Walking home from the bar, two things invariably cross my mind: stars and sidewalks. One of things I was looking forward to when Maude and I moved to “the country” was being able to look up at the night sky and see stars for the first time in nearly a decade. We’d both grown up in the country – different parts of the country from northwest Illinois, the place we now referred to as home – and we had both missed it. Or maybe it was the idea of it. Clean air, small townie people, simple lives. It had been more than ten years for me. A decade plus of neon lights. Neon lights that wiped out the stars, cement that erased the landscape. Real cities, too; not those half-assed Midwestern city stand-ins where the streets mysteriously roll up after dark and there’s nothing to see or be afraid of in the shadows left by the illumination of street lights. Real cities – where the only interesting people are the ones who crawl out after the sun goes down, where the dirt and the grime and the stench are hiding some deep dark secret that’s worth knowing if you take risk. Real cities where you can sleep all day or not at all … though to sleep at all is to miss something. Something important. Sleep is for the lazy, the disinterested. Sleep is wasted time. Sleep means you’re not earning money to pay taxes and buy shit you don’t need; sleep means you’re not hanging out in bars or in clubs trying to obliterate those parts of the day – the majority of the day – that’s tedious and dull and insulting and debilitating; sleep means you’re not drinking or smoking or fucking. And to help us a long in our quest to work our ways into forgetfulness and a stress free retirement, cities provide neon lights. Neon lights that blot out the stars and allow us to lie to our bodies when they tell our brains we need sleep. Neon lights that allow us to believe that time is expansive and stretched out in front of our feet like a giant plush carpet, ready to get trampled, that allow us to convince ourselves that there are more secrets to be discovered, more money to earn, more movies to watch, more food to eat, more shoes to buy, more people to fuck.

But in the country, there are no neon lights.
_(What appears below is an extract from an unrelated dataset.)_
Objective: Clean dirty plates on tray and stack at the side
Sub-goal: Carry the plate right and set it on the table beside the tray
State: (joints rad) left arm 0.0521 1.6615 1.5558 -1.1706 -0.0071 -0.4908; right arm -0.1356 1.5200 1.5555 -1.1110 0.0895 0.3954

Even the street lamps are a little dimmer. I don’t know why. I don’t know if they buy cheaper bulbs or if the fixtures are just older and close to wearing out. I wonder sometimes if the people who manufacture bulbs for street lights make them in two kinds: city and small town. Which would end up costing more? Logically, city bulbs would cost more; better illumination, bigger budgets. But that’s not how economics works. The price index is determined not by who can afford things, but by who can’t. Those with the inability to pay are charged more for an inferior product that always has a FOR SALE sticker on it. And since small towns have smaller budgets and shrinking tax bases, I’d put my money on small town street light bulbs having the bigger price tag.

But fewer, less illuminating street lamps mean that the stars have one less layer of static to push through in order to be noticed. There’s still pollution, of course. All human life breeds pollution faster than it breeds more people. But there’s not as much mucky muck for the fading star to filter through.

When I was a kid, I used to know some of the constellations by sight and by season. I don’t know why I knew those things or what exactly made me decide to acquire that knowledge. I remember being told in Mrs. Ramey’s 5th grade Science class that the stars we see aren’t really stars, just the residue of light traveling through the universe. By the time the light reaches earth, the star is long dead. Burned out. Gone, but still beautiful.

The problem with being drunk and walking home and thinking about the stars is that while I’m looking up at the sky, I’m not really watching what my feet are doing. I have untrustworthy feet. Sometimes they take me places I never intended to go; many times they simply trip me up. Over the years, I’ve learned how to fall so that the impact doesn’t hurt as much; not as much, but it still hurts. Parking lots, crosswalks at busy intersections, well-manicured parks, mole hole besieged back yards, and uneven sidewalks – I’ve fallen on them all. I’ve fallen up and down flights of stairs. The trick is to go limp before and protect your head and face as much as possible. It’s not as easy as it sounds.

“So… where are WE heading tonight?”

My focus between the early spring stars above and the crumbling, piss poor sidewalks under my feet was interrupted by what had become a familiar voice. “Hello, Erle.”

“That’s deputy to you.”

There are generally two kinds of cops. There are cops who end up going to law school and cops who become cops in order to continue a lifelong pattern of abuse, bullying and intimidation. The first kind don’t stay in law enforcement for any longer than it takes them to get through night school. They get out of law enforcement for any number of reasons, none of which really matter. Sometimes they want to make more money and there just aren’t the opportunities to be a crooked cop like there used to be. Sometimes they’re worried about getting shot. Occasionally, they see the flaws in the system and are still optimistic enough to believe they can change it while charging $200 + an hour. This first type makes up a small number of the whole total, however.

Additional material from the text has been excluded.